When there are family members on the mother's side who are known to suffer from this condition, demonstration of a deficiency of the enzyme steroid sulfatase in the amniotic fluid is not sufficient because a small percentage of these "new" cases are a result of a chromosomal deletion involving not only the steroid sulfatase gene, but also adjacent genes, one of which is known to be associated with mental retardation. In even rarer cases, additional genes next to the steroid sulfatase gene can be missing. These genes can cause congenital bone disease (identifiable by ultrasound) etc. Therefore when a case appears for the first time in a family, in order to be completely certain about the correct diagnosis, despite a risk of less than 5%, the area around the steroid sulfatase gene should be examined for deletions. If the defect is limited to the deletion of this gene alone, the skin disease will be the only manifestation.
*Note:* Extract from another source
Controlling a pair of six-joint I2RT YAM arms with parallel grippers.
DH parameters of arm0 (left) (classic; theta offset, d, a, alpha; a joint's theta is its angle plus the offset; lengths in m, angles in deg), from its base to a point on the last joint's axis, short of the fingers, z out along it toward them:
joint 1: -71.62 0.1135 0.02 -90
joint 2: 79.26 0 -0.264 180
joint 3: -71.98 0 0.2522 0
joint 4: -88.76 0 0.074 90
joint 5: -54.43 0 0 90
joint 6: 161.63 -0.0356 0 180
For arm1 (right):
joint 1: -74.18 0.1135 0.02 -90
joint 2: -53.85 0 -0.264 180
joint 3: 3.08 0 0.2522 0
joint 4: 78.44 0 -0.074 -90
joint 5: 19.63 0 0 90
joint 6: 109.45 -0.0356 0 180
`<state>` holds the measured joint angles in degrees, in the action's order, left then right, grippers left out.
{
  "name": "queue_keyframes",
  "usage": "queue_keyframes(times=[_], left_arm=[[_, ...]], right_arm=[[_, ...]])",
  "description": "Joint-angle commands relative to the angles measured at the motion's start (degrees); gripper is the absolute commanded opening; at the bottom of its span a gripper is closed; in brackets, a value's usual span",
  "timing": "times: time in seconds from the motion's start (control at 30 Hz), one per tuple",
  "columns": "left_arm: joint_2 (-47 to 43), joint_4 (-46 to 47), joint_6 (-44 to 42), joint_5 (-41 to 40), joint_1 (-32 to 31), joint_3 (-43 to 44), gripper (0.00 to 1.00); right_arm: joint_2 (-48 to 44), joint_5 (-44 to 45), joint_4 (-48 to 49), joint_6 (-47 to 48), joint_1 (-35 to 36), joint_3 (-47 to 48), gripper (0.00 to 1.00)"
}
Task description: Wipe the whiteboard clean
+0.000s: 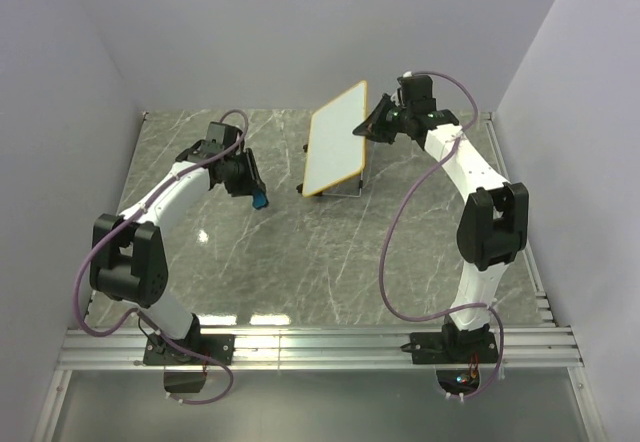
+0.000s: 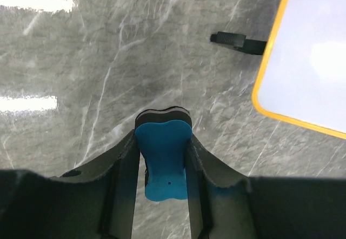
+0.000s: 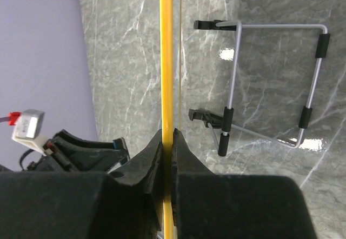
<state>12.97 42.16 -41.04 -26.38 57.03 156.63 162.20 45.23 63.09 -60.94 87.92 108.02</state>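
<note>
The whiteboard [image 1: 337,139], white with a thin yellow-tan frame, is held tilted above the table at the back centre. My right gripper [image 1: 373,126] is shut on its right edge. In the right wrist view the frame [image 3: 166,60] runs edge-on between the closed jaws of the right gripper [image 3: 167,141]. My left gripper [image 1: 255,192] hovers left of the board, shut on a small blue eraser [image 1: 259,201]. From the left wrist, the eraser [image 2: 164,158] sits pinched between the fingers [image 2: 124,163], and the blank white board [image 2: 311,55] lies to the upper right, apart from it.
A wire stand with black feet [image 3: 270,82] lies on the grey marble table [image 1: 330,262] under the board; one of the black feet [image 2: 232,39] shows beside the board. Pale walls enclose three sides. The left arm [image 3: 75,152] appears at the lower left of the right wrist view.
</note>
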Motion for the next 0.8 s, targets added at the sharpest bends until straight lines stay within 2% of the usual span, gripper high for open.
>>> queue_keyframes(times=[0.0, 0.57, 0.67, 0.73, 0.77], left_arm=[[0.23, -0.29, -1.50, 0.57, 0.18, 3.11, 0.00], [-0.12, -2.05, -2.37, -0.66, 2.02, 1.71, 0.00], [0.94, -1.09, -2.55, -1.37, 2.63, 0.13, 0.00], [2.25, -0.39, -2.99, -1.98, 2.81, -0.49, 0.00], [2.61, -0.03, -3.25, -2.59, 2.90, -1.19, 0.00]], right_arm=[[-3.42, -1.58, 5.29, -0.87, 0.41, -0.56, 0.00], [-1.66, 0.63, 4.93, 0.98, 0.76, -3.64, 0.00], [-2.10, 0.62, 4.85, 1.24, 0.68, -4.96, 0.14], [-2.45, 0.62, 4.15, 2.20, 0.76, -5.14, 0.31], [-2.53, 0.71, 3.88, 2.56, 0.68, -5.32, 0.35]])
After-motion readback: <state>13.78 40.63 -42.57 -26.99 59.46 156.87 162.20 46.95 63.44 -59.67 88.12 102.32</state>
The mother can be tested for carrier status - in a third of the cases, the mother is not a carrier, and the mutation (the defect in the steroid sulfatase gene) occurred for the first time in the ovum or sperm cell from which the embryo was created (fresh mutation). The carrier test can indicate whether there is a risk of recurrence in each pregnancy and whether other women on the mother's side might be carriers. The carrier test can be performed using a quantitative enzymatic test or FISH. However, if the disease is limited to only a skin condition, and the couple will not be terminating the pregnancy for any other reason, the carrier test may be omitted. However, if the mother's blood estriol level is also low in the next pregnancy, it will be obvious that this is a recurrence of the same disease.

Other problems involving steroid sulfatase deficiency:

Some women do not experience labor, requiring artificial induction of labor in weeks 41 - 42. As mentioned above, some of these patients may have other problems arising from extensive damage (deletion) around the steroid sulfatase gene.

Smith Lemli Opitz syndrome

This syndrome, which affects both males and females, is characterized by a large number of defects including mental retardation, changes in the external genitalia, slightly reduced head circumference and body dimensions, etc. It is also associated with a low estriol level in the mother's blood. It is transmitted by autosomal recessive inheritance, meaning that a couple who have a child with this disease have a 25% risk in each pregnancy of having another affected child. The presence of this disease can be confirmed or ruled out by testing for cholesterol metabolites in the amniotic fluid - this is not performed as part of the regular test, but is added in cases where the disease is suspected.

Hormonal disorders as a result of diseases of the suprarenal (adrenal) gland

These disorders are also associated with a low level of estriol in the mother's blood. Compared to the other causes they are relatively rare. They can be identified by sending the amniotic fluid for testing for the metabolites of the hormones secreted by this gland.

Other diseases associated with low estriol levels in the mother's blood

Chromosome disorders such as trisomy 18.

Low estriol levels are also present in cases of threatened miscarriage where there is concern for the fetus's life. In these cases, alpha-fetoprotein and hCG levels may be high.